- На самом деле, Иван, это гигантская, непостижимая затея. В течение многих веков никому еще не удавалось довести это дело до конца!
Пару минут спустя он ложится на свой диван.
- Давай, Иван, я сниму с тебя лакированные сапоги.
„Ах..., ах... мой дорогой... так мне уже лучше. Я хочу еще снять и форму, все же, она всегда так дьявольски тесна... Проклятый портной!... В груди она настолько тесна, что едва ли можно дышать, а тут еще обильная еда, выпивка, ах... так... теперь на душе у меня чудесно, великолепно... спасибо тебе, ах...!
Великан двигается с довольным постаныванием и усмешками. – К нам, русским, самые лучшие мысли всегда приходят, когда мы пьяные. Вы, немцы, этого не знаете, что вы понимаете в попойке... С трудом он произносит каждое слово. В конце концов, это только лишь шепот, который переходит в неимоверно сильный храп. Я накрываю его.
Ночь проходит, уже полдень. Он просыпается. Я подаю ему сигарету, которую он зажигает в первую очередь; я постепенно узнал все его привычки. Он бормочет несколько непонятных слов самым низким басом, идет в мою спальню, потому что знает, что я не люблю немытых людей. Я долго слышу, как он плещется водой. За это время его форма почищена, сапоги чисто начищены, я приношу их ему и вижу, как он обильно напомаживает волосы и потом причесывает с особенной тщательностью. (У него в коробке у меня лежали расческа и щетка, предназначенные только для него; нельзя было знать).
- Часовой! Часовой! – рычит он теперь через открытое окно. Его голос можно слышать по всей улице. Немедленно прибегает часовой и стоит навытяжку. – Ступай ко мне домой и скажи моей жене, что я скоро приду на обед, она может уже начинать готовить. Я сегодня не пью водку. А вот рубль для тебя, выпей за мое здоровье!
- Слушаюсь, ваше высокоблагородие! Солдат довольно усмехается и исчезает.
- Но, Иван, ты же хотел приказать убрать улицы!

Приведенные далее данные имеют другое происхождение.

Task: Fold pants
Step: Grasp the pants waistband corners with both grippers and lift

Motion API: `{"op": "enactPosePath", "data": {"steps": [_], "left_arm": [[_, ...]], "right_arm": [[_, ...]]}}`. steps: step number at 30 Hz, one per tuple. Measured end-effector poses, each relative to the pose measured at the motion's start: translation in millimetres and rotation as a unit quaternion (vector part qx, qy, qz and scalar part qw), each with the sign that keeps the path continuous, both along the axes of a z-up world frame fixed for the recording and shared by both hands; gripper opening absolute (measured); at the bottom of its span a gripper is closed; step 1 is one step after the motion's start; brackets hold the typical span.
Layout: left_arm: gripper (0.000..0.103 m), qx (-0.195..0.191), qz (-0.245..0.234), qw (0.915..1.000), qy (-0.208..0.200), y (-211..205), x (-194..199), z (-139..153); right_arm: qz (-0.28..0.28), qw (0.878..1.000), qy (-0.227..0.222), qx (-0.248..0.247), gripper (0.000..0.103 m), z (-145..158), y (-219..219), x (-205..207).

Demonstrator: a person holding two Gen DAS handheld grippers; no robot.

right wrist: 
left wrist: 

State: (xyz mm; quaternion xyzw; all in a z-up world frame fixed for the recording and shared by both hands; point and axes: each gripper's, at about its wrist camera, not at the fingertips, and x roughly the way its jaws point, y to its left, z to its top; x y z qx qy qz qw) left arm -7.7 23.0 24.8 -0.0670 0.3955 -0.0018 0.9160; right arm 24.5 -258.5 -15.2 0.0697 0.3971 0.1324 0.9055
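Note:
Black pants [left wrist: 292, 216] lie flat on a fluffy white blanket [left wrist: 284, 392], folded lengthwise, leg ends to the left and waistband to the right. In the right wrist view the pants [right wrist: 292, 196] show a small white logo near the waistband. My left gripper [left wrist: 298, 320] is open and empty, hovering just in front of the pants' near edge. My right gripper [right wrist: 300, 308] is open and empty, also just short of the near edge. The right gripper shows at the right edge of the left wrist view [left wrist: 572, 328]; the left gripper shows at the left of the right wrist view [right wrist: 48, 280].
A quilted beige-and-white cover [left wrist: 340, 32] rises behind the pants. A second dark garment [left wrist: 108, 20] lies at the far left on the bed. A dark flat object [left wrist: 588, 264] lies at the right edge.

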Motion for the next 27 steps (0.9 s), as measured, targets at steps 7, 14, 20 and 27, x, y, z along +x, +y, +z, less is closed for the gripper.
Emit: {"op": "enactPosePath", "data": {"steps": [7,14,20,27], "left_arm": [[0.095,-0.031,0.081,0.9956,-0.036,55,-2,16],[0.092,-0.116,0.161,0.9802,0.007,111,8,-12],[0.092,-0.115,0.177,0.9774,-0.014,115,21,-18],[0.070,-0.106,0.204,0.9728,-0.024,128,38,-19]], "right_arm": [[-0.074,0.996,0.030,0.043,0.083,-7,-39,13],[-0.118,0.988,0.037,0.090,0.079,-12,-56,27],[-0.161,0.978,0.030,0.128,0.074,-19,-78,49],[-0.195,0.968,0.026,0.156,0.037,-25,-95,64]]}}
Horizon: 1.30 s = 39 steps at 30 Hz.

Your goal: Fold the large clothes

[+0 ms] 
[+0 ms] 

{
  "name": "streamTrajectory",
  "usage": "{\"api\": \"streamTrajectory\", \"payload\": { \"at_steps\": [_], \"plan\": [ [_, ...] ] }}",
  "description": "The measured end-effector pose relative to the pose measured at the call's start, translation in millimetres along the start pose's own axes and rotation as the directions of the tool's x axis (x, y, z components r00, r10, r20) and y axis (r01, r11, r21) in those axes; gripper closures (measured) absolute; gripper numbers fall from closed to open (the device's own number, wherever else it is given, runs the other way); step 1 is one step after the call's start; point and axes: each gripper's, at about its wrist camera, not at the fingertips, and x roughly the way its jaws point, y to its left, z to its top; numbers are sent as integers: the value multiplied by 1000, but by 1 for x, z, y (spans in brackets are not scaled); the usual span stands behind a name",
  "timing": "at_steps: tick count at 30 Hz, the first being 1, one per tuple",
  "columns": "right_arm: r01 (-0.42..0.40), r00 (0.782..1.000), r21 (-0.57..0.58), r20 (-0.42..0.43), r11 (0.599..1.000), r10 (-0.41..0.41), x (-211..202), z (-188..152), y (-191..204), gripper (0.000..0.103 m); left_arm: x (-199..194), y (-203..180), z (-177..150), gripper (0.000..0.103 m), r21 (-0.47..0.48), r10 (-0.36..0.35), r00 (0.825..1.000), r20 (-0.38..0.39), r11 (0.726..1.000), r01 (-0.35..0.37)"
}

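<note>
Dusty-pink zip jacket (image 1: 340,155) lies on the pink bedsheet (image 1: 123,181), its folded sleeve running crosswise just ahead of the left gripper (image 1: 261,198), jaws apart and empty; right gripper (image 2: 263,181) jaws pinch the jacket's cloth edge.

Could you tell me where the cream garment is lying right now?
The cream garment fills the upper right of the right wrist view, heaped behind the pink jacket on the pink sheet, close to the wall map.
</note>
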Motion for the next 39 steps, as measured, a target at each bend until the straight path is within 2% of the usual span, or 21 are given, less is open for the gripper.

- Да, да, но... гм, я этого тоже хочу... Все же, нужно сначала посмотреть, стоит ли это делать на самом деле. Он медленно подходит к окну и смотрит безразлично и нерешительно на толстую, непроходимую уличную грязь, по которой лошадь, до коленей в грязи, тянет старый тарантас своим обычным, медленным шагом. Заспанный и безучастный сидит на козлах крестьянин. – Отсюда это вовсе не выглядит так плохо, но стоит только однажды упасть в нее, так же как я вчера, тогда это низость, страшное свинство! Но ведь грязь у нас повсюду, не так ли? Ужасное положение; мы здесь живем действительно как свиньи. Если бы такое однажды произошло в Петербурге, на Невском проспекте, или тем более у тебя, в Берлине, на Унтер-ден-Линден, чтобы лошади тянули экипажи по живот в грязи. У нас здесь есть муниципалитет! Один идиот сидит там рядом с другим, один глупее другого! Ну, они скоро сильно удивятся. Их лица так вытянутся, что бритье для них будет стоить слишком дорого!